Im Mineralfreibad Oberes Bottwartal, das von Beilstein und Oberstenfeld gemeinsam betrieben wird, ist schon lange klar: Am 1. Mai öffnen sich die Pforten der Freizeitanlage mit ihren diversen Rutschen. Das Freibad hat ein großes Einzugsgebiet und entsprechend viele Gäste. Im zurückliegenden, durchwachsenen Sommer, der aber die 50. Jubiläumssaison war, passierten etwa 180.000 Besucher das Drehkreuz. Zum Vergleich: Das kleine Ilsfelder „Bädle“ im Gewerbegebiet verzeichnete 2025 rund 33.000 Besucher.
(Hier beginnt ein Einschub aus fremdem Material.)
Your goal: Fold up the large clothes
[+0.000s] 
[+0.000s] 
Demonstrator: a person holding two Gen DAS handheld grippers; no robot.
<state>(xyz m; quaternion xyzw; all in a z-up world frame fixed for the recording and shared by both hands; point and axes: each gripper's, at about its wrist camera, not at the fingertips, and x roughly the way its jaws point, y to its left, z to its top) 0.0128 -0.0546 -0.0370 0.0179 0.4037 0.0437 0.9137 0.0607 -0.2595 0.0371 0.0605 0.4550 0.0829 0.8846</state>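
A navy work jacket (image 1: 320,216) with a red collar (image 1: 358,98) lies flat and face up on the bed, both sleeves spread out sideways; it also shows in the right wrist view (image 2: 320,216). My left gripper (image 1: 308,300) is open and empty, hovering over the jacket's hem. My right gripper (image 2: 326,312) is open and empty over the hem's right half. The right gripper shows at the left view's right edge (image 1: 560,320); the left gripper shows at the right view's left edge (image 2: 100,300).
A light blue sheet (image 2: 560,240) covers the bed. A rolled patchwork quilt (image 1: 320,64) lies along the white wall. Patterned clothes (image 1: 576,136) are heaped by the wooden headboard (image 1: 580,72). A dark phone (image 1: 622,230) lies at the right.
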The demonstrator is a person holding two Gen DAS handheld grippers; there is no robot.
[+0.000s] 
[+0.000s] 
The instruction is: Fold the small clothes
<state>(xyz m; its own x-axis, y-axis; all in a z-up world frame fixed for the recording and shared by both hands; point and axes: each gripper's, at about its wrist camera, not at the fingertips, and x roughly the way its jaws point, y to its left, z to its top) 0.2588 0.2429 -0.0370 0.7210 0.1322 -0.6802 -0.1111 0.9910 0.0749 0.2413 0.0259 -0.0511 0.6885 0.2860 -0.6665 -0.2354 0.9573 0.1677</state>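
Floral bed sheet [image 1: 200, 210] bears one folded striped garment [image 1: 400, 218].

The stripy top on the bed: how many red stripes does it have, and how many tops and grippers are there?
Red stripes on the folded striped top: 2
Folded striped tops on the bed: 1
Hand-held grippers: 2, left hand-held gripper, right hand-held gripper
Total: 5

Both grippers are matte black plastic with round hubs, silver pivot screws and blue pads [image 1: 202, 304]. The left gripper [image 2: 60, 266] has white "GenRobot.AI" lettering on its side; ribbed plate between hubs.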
Im Mineralfreibad Oberes Bottwartal ändert sich an den Eintrittspreisen nichts. Verwaltungsleiterin Christine Schächer: „Wir hatten 2025 ein recht ordentliches Ergebnis“, auch dank der neuen PV-Anlage. Ordentlich bedeutet: Am Ende stand ein Defizit von 200.000 Euro. Da sich zwei Kommunen dieses Minus teilen, ist der Abmangel für jede einzelne tatsächlich verschmerzbar. Auch im Mineralfreibad geht es schon rund: Becken werden geputzt, Beete gerichtet, neulich wurde die Brunnenleitung erneuert – dank der Hilfe des Oberstenfelder Bauhofs kostete sie weniger als die Hälfte der ursprünglich veranschlagten 125.000 Euro. Im Oberen Bottwartal gibt es wie in Weinsberg einen Vorverkaufsrabatt.

Freibäder: Personalsuche ist nicht immer einfach
In Ilsfeld beginnt die Badesaison am 18. Mai. Auch in der Schozachtalgemeinde wird 2026 nicht an der Gebührenschraube gedreht, wenngleich es ist wie überall: Die Eintrittspreise decken häufig nicht ansatzweise die Kosten. Oft ist es auch schwierig, ausreichend Personal zu finden. Ilsfeld ist deshalb in Kontakt mit einer Personalleasing-Gesellschaft, wie Bürgermeister Bernd Bordon neulich im Gemeinderat erläuterte.
Freibad Untergruppenbach: Eröffnung am 1. Mai nach millionenschwerer Sanierung
Nach einer langen Zwangspause dürfte die Vorfreude auf den Saisonstart am 1. Mai in Untergruppenbach besonders groß sein. Die stolze Summe von 7,5 Millionen Euro wurde seit 2021 in die Rundumerneuerung des Freibades investiert. Zuletzt waren die Sanitäranlagen und Umkleiden an der Reihe. Weil 2024 nicht den ganzen Sommer geschwommen werden konnte und 2025 nur einen Tag, steigt nun die Spannung. Es steigen aber auch die Preise. Der Einzeleintritt zum Beispiel erhöht sich von 4,90 auf 5,50 Euro.
Der Gemeinderat hat jüngst diesen Schritt vollzogen, um „ein ausgewogenes Verhältnis zwischen einer sozialverträglichen Preisgestaltung und der wirtschaftlichen Tragfähigkeit des Badebetriebs zu wahren“, wie es in den Erläuterungen zur Ratssitzung heißt. Immerhin sei das Freibad nun eines der modernsten in der Region. Die neuen Preise seien marktüblich, wenn man auf vergleichbare Bäder blicke. Und: Bislang habe sich Untergruppenbach am unteren Ende der Skala bewegt.